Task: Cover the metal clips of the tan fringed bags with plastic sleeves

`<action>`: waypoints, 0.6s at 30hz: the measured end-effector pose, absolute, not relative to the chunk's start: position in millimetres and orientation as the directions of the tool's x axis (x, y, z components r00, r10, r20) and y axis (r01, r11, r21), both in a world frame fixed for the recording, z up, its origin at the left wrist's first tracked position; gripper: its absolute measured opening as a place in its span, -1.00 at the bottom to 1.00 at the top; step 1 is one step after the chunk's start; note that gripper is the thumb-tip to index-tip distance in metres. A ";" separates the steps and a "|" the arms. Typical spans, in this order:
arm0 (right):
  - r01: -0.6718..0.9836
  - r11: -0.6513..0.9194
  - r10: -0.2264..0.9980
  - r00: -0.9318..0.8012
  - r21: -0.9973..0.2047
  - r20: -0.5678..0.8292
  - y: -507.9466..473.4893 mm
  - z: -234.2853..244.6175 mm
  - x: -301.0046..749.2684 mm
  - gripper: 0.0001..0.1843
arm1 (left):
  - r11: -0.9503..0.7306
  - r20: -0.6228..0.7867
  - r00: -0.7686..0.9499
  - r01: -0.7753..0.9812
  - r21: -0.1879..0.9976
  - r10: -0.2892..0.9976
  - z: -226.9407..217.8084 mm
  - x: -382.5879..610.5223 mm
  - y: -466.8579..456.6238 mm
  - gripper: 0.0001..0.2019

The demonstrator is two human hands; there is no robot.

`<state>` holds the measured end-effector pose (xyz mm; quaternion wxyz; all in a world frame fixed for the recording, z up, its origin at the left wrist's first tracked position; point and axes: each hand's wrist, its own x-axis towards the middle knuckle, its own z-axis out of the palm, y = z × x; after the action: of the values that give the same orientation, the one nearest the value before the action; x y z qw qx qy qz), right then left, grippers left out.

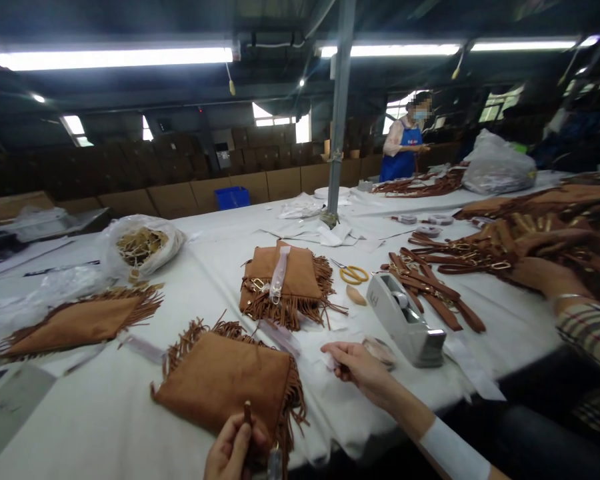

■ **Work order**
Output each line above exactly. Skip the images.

■ **Reply to the exercise**
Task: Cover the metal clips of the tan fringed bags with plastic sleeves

`<action>`: waypoints, 0.6s at 30hz: the measured end-effector pose, absolute, not relative to the chunk's start: position in millimetres and orientation as the directions of the tool's x axis (x, y, z components r00, r10, r20) and y axis (r01, r11, r21), both in a world frame fixed for the recording, z up, its origin at the left wrist's first tracked position; gripper: its absolute measured opening as a place in its span, -1.00 at the bottom to 1.00 at the top; step 1 is one step after the chunk's start; note that gripper is the thumb-tip to index-tip distance in metres. A ";" separates the steps and a "|" the arms. Typical spans, in this order:
arm0 (right):
  - r01: -0.6718..0.9836
  - r11: -0.6513..0.9194
  - r10: -0.2264..0.9980
  - r00: -0.9318..0.8012
  - r21: -0.9973..0.2047
  - r20: -0.5678..0.8292
  - y: -507.9466..473.4893 mm
  - z: -234.2853..244.6175 mm
  - x: -301.0046..749.2684 mm
  - gripper: 0.0001..0.1843
arm1 (left):
  - r11: -0.9503..0.7306
  - r20: -0.6228..0.7867
  - r00: -0.7686..0.9499
  - r01: -0.7753..0.9812
  - r21: -0.1879..0.9976
  - r10: -0.2892..0.9976
  - z: -226.9407..217.8084 mm
  - x: -382.5879..610.5223 mm
  - y: -466.8579..456.6238 mm
  - gripper: 0.0001..0.2019

The demonstrator is two human hands; there is no robot.

`<state>` holds the measured end-effector pose (xyz mm; quaternion wxyz; all in a world frame fixed for the recording, z up, its origin at the left wrist's first tracked position; point and axes: each hand's wrist, its own x-axis towards the middle knuckle, its own z-axis out of the palm, y = z × x; after the action: of the values that give the same orientation, the one nearest the value before the action; x y z qw qx qy qz), right then left, grippers left out.

Nothing else belongs to the answer.